1. A multi-system compatible interface debugging terminal for software development, comprising a shell (1), characterized in that: The top of the housing (1) is fixedly connected to a display screen (3), the top of the housing (1) is fixedly connected to an anti-fall mechanism, and the inside of the housing (1) is fixedly connected to multiple wire harness mechanisms. The wire harness mechanism includes two wire harness clips (9), the two wire harness clips (9) are externally fixedly connected to the inner wall of the housing (1), and a plurality of wire management shafts (10) are fixedly connected inside the wire harness clips (9).

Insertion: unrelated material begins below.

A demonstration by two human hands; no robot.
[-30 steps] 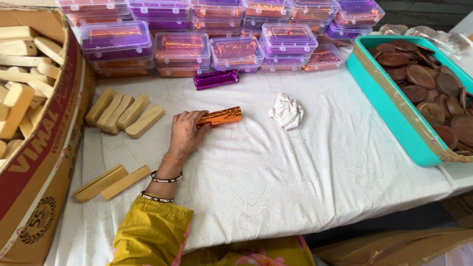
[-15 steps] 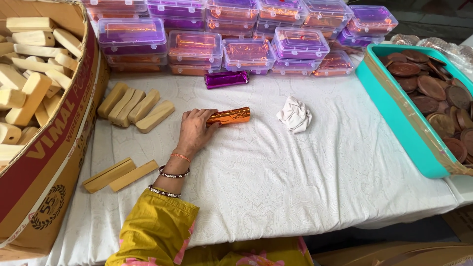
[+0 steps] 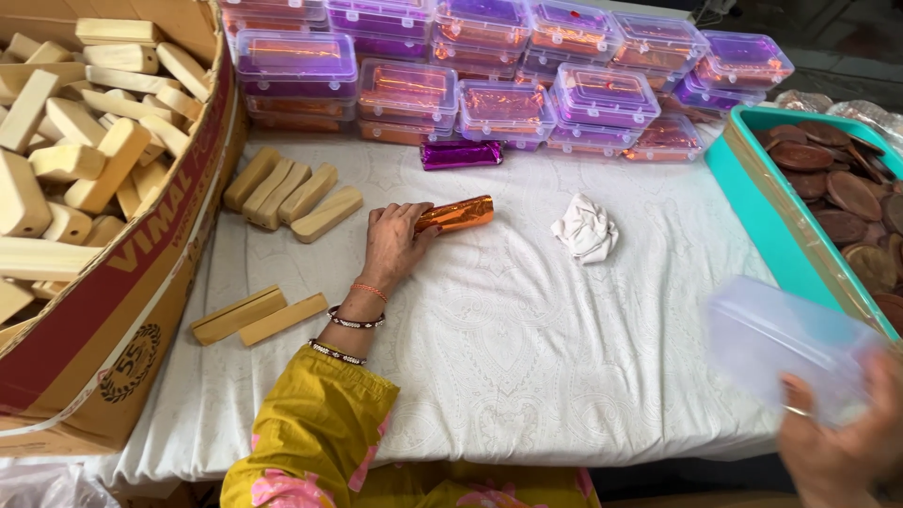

A connecting component is provided on the adjacent side of the two wire harness clips (9), and two snap-fit ​​blocks (11) are fixedly connected inside the wire harness clips (9).

2. The multi-system compatible interface debugging terminal for software development according to claim 1, characterized in that: The anti-fall-off mechanism includes an anti-fall-off shell (2), the bottom of which is fixedly connected to the top of the shell (1), and a plurality of locking blocks (4) are connected inside the anti-fall-off shell (2), with a return spring (5) fixedly connected to the bottom of the locking block (4).

3. The multi-system compatible interface debugging terminal for software development of claim 1, wherein: The connecting assembly includes a rotating housing (13), the bottom of which is fixedly connected to the top of the wire harness clamp (9), a connecting ball (12) is rotatably connected inside the rotating housing (13), the top of which is fixedly connected to the bottom of another wire harness clamp (9), and a fixing block (14) is slidably connected to the outside of the rotating housing (13), the outside of which is fixedly connected to the inside of the housing (1).

4. The multi-system compatible interface debugging terminal for software development of claim 2, wherein: The top of the housing (1) is provided with multiple data cable interfaces, and the inside of the anti-drop shell (2) is provided with multiple through holes, which correspond to the multiple data cable interfaces. The locking block (4) is externally slidably connected to the inside of the through holes.

5. The multi-system compatible interface debugging terminal for software development according to claim 3, characterized in that: The rotating outer shell (13) has four sliding grooves inside, and the connecting ball (12) is slidably connected to the inside of the sliding grooves.

6. The multi-system compatible interface debugging terminal for software development of claim 1, wherein: The bottom of the housing (1) is threadedly connected to a bottom cover (7), and the bottom of the bottom cover (7) is fixedly connected to four bases (8).

7. A multi-system compatible interface debugging terminal for software development according to claim 2, characterized in that: The anti-fall-off shell (2) has multiple adjustment slots inside, and multiple locking blocks (4) are externally slidably connected to the inside of the adjustment slots. The other part of the reset spring (5) is fixedly connected to the inside of the adjustment slots.

8. The multi-system compatible interface debugging terminal for software development of claim 1, wherein: The bottom of the inner wall of the housing (1) is fixedly connected to a motherboard (15), and the bottom of the motherboard (15) is fixedly connected to an interface block (6). The interface block (6) has multiple data interfaces inside.